Personal information
- Full name: Giovanna Laurel Dionicio Geraldino
- Date of birth: September 20, 2001 (age 24)
- Place of birth: West Hartford, Connecticut, United States
- Height: 5 ft 6 in (1.68 m)
- Position: Defender

Team information
- Current team: Sligo Rovers

Youth career
- FSA FC

College career
- Years: Team / Apps / (Gls)
- 2019–2022: Yale Bulldogs / 24 / (0)
- 2023: Connecticut Huskies / 16 / (0)

Senior career*
- Years: Team / Apps / (Gls)
- 2024: Vermont Green
- 2025: River Light
- 2026: Sporting CT
- 2026–: Sligo Rovers / 0 / (0)

International career^{‡}
- 2020: Dominican Republic U20 / 5 / (0)
- 2021–: Dominican Republic / 10 / (1)

= Giovanna Dionicio =

Dominican footballer

Giovanna Laurel Dionicio Geraldino (born September 20, 2001) is a footballer who plays for League of Ireland Women's Premier Division club Sligo Rovers. Born in the United States, she plays for the Dominican Republic national team.

==Early life==
Dionicio played youth soccer with FSA FC. She attended Hall High School, where she was named all-state as a senior and was a three-time all-conference selection.

==College career==
In 2019, Dionicio began attending Yale University, where she played for the women's soccer team.

In 2023, she transferred to the University of Connecticut as a graduate student, where she played for the women's soccer team. She made her debut on August 20 against the Boston University Terriers.

==Club career==
In 2021, she played with Connecticut Fusion II in the UWS League Two.

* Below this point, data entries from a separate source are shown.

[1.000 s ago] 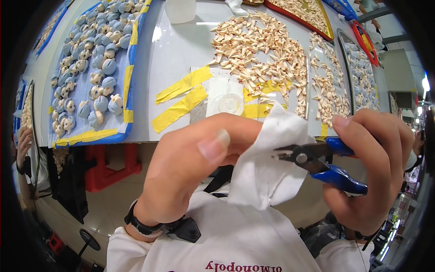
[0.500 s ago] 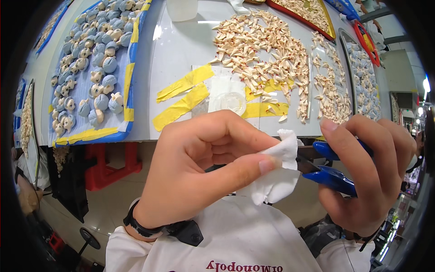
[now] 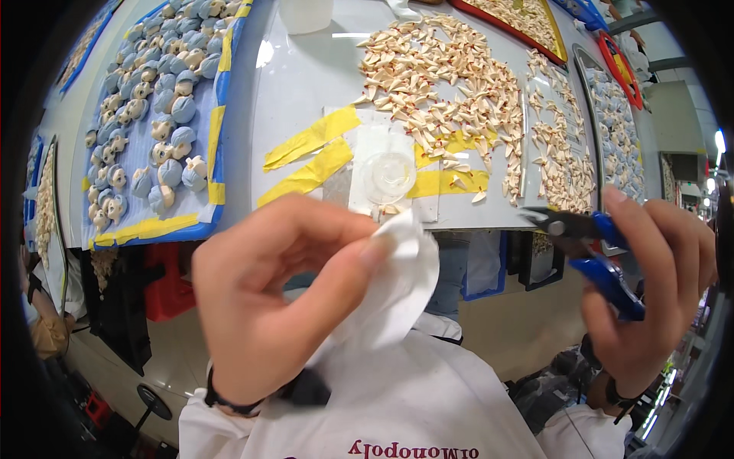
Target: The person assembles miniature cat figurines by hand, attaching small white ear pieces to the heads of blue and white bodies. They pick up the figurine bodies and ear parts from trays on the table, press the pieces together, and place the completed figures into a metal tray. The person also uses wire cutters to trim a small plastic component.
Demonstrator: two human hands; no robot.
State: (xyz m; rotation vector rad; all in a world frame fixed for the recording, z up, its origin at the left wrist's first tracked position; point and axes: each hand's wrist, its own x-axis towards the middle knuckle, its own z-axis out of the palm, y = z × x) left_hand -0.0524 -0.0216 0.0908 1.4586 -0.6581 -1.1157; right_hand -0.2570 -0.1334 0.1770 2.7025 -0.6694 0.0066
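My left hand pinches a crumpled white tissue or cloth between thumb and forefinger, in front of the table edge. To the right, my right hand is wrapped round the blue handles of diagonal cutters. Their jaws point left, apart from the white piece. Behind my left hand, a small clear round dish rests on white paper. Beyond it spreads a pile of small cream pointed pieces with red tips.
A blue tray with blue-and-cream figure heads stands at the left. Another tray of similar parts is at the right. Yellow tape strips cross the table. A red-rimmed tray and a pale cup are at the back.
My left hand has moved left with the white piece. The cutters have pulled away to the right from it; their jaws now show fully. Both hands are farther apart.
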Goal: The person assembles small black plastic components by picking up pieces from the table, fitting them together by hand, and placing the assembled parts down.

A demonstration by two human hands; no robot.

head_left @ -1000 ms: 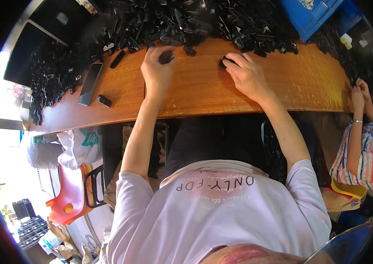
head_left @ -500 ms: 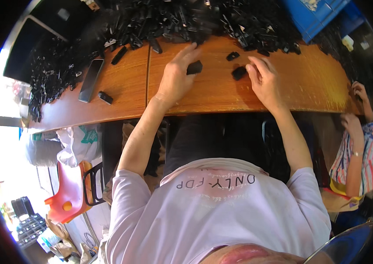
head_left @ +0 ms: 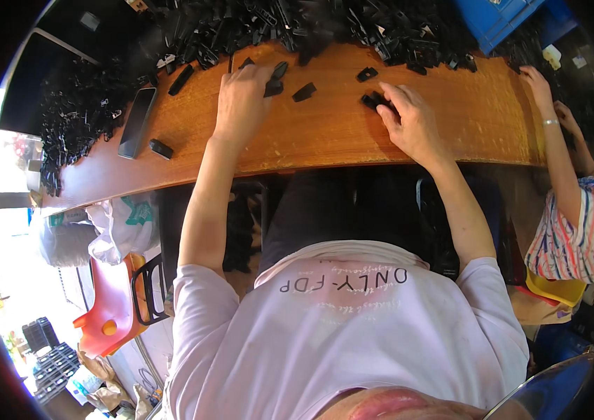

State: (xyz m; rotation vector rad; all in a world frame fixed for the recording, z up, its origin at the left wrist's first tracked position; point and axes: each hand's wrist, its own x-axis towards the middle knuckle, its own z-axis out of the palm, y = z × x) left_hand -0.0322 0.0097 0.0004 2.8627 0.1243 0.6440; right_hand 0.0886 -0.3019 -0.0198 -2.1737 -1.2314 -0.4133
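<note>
My left hand (head_left: 242, 105) is over the wooden table, its fingers closed around a small black plastic piece (head_left: 278, 74) that sticks out on the thumb side. Just to its right a loose black piece (head_left: 305, 92) lies on the wood. Farther right, my right hand (head_left: 412, 122) has curled fingers, with thumb and fingertips on another black plastic piece (head_left: 373, 101); part of that piece is hidden beneath them. Above the right fingertips rests a small black part (head_left: 366, 73) with a hole in it.
A heap of black plastic parts (head_left: 241, 28) lines the table's far side. On the left lie a phone (head_left: 137, 123) and a black piece (head_left: 161, 149). A blue crate (head_left: 496, 24) stands far right. A co-worker's arm (head_left: 555, 136) reaches over the table's right end.
My left hand has moved left, and it now grips a black piece while another lies beside it. My right hand has closed onto its piece. The co-worker's hand has reached farther forward.
</note>
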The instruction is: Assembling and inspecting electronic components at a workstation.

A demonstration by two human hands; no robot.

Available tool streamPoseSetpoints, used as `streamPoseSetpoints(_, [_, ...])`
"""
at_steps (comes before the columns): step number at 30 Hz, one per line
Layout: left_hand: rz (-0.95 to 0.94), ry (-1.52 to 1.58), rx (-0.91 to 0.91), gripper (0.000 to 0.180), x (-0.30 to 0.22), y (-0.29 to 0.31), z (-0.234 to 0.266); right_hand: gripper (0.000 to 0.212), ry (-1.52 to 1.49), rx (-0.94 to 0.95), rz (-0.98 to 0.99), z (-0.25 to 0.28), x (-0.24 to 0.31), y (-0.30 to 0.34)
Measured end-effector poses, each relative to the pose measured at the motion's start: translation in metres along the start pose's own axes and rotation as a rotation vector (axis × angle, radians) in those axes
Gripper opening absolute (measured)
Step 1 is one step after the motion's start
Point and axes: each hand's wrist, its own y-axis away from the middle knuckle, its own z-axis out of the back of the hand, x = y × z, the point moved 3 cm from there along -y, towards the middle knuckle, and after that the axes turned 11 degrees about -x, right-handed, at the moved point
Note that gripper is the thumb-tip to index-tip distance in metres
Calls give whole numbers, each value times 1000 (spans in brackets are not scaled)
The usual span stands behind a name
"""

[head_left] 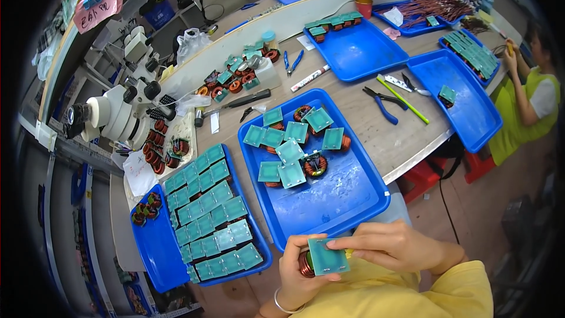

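My left hand point(292, 275) is closed around a copper-wound coil with a square green circuit board point(329, 257) on it. The board's face is turned up toward me, and the copper winding shows at its left side. My right hand point(397, 245) reaches in from the right with fingers stretched out, an index fingertip touching the board's upper part. Just beyond both hands lies a blue tray point(329, 209) with several similar coil-and-board pieces point(290, 151) in its far half. One coil point(315, 165) there shows its ring-shaped winding.
At left, another blue tray point(266, 253) carries tight rows of green boards. Pliers point(385, 106), a green stick point(403, 100) and a marker point(310, 78) lie beyond the middle tray. A microscope point(109, 112) stands far left. A co-worker point(529, 94) sits at right beside more trays.
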Motion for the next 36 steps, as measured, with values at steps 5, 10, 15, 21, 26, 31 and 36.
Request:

In 2024, she played with Sporting CT in United Women's Soccer.

In June 2024, she was named to the original roster for the women's team of Vermont Green FC for the club's first-ever women's game, an exhibition against Canadian Ligue1 Quebec side FC Laval.

In 2025, she joined USL W League club River Light FC.

In August 2026 she joined Irish club Sligo Rovers who play in the top level of women's football in Ireland.

==International career==
In 2020, she played with the Dominican Republic U20.

In 2021, she was called up to the Dominican Republic senior team for the first time. On 19 February 2022, she scored her first international goal in a 4–0 victory over the Cayman Islands in a 2022 CONCACAF W Championship qualification match.